ACTIVITY: Up to and including the final line, please copy every line exactly, starting from the one that contains "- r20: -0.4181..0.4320" in the material below.

##### DATA PROVIDED

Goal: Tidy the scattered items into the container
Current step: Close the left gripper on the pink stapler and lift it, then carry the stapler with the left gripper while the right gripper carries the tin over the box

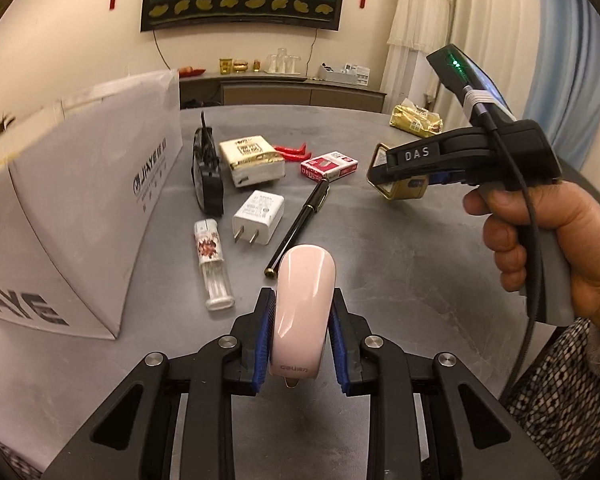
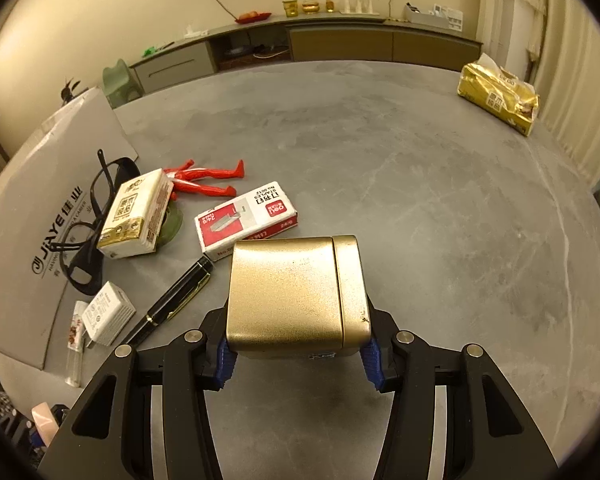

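Both grippers are loaded. Between the blue pads of the left gripper [image 1: 300,320] a pink stapler [image 1: 304,300] is clamped, and by the right gripper [image 2: 298,350] a gold tin [image 2: 296,296] is pinched at its sides; both are held above the table [image 2: 420,200], neither yet over the box [image 1: 80,208].

The box is taken as the container. Its top cannot be seen into, so what has already been put in it cannot be told.

Much is judged still to be done. Beside the box, on the table, are left: glasses [image 1: 207,172] leaning nearest its wall, a tissue pack [image 1: 252,160] just past them, a red figure [image 2: 208,180] partly hidden behind the pack, a staple carton [image 1: 329,166], a charger [image 1: 259,216], a pen [image 1: 300,228] and a lighter [image 1: 214,264]. Well away from the box, at the far edge, a gold packet [image 2: 498,98] is seen; whether it belongs to the task cannot be told.

Two items are thus in transit, at least seven remain.
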`<action>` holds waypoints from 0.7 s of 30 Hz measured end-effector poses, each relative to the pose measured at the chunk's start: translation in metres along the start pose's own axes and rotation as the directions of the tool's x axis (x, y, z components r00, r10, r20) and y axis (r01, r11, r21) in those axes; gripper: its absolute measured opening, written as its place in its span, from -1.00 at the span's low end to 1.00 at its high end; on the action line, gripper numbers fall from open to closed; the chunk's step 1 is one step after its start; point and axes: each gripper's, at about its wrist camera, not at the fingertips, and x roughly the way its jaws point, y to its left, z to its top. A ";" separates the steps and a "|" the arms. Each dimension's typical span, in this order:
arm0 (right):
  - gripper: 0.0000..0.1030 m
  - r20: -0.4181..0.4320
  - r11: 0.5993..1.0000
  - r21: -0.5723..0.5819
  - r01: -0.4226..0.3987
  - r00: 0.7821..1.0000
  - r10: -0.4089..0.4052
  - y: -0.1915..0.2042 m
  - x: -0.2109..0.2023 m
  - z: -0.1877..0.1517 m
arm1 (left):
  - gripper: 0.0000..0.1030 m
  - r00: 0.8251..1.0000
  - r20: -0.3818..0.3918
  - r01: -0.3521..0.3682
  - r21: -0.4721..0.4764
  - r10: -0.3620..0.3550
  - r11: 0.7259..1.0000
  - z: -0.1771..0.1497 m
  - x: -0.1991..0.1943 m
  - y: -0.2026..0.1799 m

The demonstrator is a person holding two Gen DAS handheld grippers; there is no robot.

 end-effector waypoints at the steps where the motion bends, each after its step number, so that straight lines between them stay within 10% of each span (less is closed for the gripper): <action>1: 0.03 0.003 1.000 0.006 -0.006 1.000 0.006 -0.001 -0.002 0.000 | -0.47 1.000 0.001 -0.009 0.008 0.009 1.000 0.002 -0.001 -0.001; 21: 0.04 0.039 0.995 0.025 -0.095 0.995 0.094 0.022 -0.042 -0.033 | -0.47 0.996 -0.012 -0.093 -0.039 0.093 0.995 0.046 -0.048 0.010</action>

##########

ANSWER SPACE:
  - r20: -0.4181..0.4320
  - r11: 0.5993..1.0000
  - r21: -0.5723..0.5819
  - r01: -0.4226..0.3987
  - r00: 0.7821..1.0000
  - r10: -0.4089..0.4052
  - y: -0.1915..0.2042 m
  - x: -0.2109..0.2023 m
  - z: -0.1877..0.1517 m
arm1 (left):
  - gripper: 0.0000..0.1030 m
  - r00: 0.8251..1.0000
  - r20: -0.3818..0.3918
  - r01: -0.3521..0.3682
  - r21: -0.4721..0.4764
  - r10: -0.3620..0.3550
  - r11: 0.7259..1.0000
  - z: -0.1771..0.1497 m
  - x: -0.1991..0.1943 m
  - y: -0.2026..0.1799 m

The demonstrator is a person holding two Gen DAS handheld grippers; there is no robot.

 end-effector waypoints at the steps where the motion bends, each after its step number, so that straight lines between them stay within 10% of each span (less is closed for the gripper): <action>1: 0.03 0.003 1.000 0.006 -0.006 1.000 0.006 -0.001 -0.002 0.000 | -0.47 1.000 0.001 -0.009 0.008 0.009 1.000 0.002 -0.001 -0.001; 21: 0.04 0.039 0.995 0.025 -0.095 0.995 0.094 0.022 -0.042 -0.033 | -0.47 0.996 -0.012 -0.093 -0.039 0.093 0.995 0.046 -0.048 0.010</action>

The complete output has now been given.